What is required –
In the listing below, repeat exactly every line from the first through the line containing "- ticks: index", with nothing else.
===
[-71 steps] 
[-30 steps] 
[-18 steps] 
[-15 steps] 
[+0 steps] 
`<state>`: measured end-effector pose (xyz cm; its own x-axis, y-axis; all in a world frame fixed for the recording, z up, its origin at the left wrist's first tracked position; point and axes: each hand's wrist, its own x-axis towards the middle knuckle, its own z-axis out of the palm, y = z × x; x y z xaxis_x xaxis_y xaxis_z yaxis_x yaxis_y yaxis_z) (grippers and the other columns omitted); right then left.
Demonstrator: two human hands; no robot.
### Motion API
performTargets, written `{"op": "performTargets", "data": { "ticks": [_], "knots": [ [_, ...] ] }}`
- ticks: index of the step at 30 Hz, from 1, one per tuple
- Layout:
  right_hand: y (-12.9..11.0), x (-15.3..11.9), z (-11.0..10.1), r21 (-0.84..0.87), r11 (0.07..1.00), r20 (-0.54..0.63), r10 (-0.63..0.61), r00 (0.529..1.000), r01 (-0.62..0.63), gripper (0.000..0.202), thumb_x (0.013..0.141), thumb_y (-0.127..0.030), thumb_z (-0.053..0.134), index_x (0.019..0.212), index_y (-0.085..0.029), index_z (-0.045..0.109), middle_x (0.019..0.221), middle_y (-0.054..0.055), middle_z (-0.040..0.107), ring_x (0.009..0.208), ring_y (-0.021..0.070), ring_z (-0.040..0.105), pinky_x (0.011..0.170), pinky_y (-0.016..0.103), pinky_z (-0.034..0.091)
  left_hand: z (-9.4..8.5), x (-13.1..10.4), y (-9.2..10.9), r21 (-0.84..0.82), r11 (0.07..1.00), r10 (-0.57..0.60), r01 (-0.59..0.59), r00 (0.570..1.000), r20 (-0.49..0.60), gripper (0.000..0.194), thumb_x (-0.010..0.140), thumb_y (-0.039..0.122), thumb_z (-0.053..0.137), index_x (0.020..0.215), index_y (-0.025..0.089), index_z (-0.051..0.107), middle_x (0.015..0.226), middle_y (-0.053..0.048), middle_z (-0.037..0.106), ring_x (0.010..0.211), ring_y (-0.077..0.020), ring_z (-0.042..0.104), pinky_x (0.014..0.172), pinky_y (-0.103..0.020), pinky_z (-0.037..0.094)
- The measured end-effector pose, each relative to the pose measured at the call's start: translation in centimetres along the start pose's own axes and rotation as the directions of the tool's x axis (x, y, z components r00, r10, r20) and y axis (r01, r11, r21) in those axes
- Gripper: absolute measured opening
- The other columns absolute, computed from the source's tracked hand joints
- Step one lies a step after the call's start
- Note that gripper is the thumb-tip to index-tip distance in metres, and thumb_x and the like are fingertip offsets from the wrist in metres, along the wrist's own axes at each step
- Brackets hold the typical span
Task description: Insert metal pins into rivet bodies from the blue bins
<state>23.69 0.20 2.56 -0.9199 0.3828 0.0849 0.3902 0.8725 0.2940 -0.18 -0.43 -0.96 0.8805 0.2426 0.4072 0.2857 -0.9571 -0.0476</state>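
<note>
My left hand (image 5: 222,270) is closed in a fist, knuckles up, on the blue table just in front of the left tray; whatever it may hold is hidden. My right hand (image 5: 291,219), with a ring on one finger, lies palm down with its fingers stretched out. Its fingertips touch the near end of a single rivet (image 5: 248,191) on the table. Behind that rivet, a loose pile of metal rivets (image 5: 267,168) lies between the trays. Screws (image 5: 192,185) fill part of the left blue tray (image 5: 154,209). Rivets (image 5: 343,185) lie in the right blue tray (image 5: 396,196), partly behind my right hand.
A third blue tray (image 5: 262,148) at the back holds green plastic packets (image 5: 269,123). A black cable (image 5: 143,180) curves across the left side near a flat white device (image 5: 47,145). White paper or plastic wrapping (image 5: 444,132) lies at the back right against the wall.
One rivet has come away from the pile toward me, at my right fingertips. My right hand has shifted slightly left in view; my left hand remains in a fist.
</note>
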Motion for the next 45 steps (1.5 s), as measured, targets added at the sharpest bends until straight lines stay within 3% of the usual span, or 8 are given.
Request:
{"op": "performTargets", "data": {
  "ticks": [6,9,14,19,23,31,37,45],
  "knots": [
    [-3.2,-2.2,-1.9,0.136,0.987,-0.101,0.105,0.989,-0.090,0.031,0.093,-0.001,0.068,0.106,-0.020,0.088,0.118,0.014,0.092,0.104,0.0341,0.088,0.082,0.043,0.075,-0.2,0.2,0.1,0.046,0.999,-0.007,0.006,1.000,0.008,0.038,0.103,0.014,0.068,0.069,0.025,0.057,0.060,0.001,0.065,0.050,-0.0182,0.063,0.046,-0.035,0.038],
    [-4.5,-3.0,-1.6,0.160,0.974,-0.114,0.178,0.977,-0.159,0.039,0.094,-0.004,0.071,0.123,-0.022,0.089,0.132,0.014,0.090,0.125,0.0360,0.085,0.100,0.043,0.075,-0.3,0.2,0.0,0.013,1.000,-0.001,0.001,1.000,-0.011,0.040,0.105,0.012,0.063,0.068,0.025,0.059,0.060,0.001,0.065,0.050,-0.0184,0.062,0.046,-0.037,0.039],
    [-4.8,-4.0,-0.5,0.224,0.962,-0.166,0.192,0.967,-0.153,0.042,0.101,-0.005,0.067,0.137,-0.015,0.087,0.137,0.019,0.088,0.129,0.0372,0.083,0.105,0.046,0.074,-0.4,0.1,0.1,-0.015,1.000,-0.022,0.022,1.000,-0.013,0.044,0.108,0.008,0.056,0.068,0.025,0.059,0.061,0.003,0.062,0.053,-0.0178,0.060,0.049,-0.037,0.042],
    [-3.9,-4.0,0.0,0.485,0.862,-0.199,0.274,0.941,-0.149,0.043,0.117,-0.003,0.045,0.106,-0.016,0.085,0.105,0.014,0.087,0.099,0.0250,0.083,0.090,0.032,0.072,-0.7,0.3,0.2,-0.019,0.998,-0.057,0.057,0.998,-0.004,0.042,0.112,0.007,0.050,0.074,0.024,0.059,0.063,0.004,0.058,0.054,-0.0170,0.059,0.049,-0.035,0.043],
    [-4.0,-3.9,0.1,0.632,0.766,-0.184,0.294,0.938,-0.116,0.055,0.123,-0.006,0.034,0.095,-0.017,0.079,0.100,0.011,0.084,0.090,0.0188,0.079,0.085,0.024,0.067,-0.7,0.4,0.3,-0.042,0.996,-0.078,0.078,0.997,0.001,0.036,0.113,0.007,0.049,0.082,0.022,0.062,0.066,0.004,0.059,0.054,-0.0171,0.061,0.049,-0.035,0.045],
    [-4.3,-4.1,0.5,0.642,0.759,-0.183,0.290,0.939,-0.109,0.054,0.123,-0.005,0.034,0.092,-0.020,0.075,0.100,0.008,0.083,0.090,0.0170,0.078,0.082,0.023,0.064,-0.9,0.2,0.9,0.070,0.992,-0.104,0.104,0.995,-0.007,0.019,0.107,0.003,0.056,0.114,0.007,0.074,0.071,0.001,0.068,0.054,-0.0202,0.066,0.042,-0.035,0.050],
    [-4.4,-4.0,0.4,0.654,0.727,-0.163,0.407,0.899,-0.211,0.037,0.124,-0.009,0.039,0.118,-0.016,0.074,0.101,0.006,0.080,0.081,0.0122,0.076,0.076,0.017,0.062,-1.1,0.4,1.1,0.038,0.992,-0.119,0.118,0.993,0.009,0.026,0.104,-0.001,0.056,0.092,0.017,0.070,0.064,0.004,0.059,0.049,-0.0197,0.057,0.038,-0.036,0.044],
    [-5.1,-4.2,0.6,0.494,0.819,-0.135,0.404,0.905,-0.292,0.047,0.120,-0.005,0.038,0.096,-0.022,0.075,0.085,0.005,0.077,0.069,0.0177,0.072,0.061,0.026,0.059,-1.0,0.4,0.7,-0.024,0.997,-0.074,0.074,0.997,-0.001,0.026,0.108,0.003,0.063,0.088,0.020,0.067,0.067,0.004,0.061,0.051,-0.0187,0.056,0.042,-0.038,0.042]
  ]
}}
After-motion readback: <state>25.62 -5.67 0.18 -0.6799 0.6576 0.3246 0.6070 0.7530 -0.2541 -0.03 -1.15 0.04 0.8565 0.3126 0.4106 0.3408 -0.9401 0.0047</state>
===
Problem solution –
[-71 steps] 
[-30 steps] 
[-18 steps] 
[-15 steps] 
[+0 steps] 
`<state>`: measured end-effector pose (xyz cm; its own x-axis, y-axis; all in a world frame fixed for the recording, z up, its origin at the left wrist's first tracked position; point and axes: each hand's wrist, its own x-axis towards the middle knuckle, its own z-axis out of the palm, y = z × x; x y z xaxis_x xaxis_y xaxis_z yaxis_x yaxis_y yaxis_z) (grippers and the other columns omitted); right then left.
Demonstrator: two human hands; no robot.
### Motion API
performTargets, written `{"op": "performTargets", "data": { "ticks": [_], "knots": [ [_, ...] ] }}`
- ticks: index of the step at 30 Hz, from 1, one per tuple

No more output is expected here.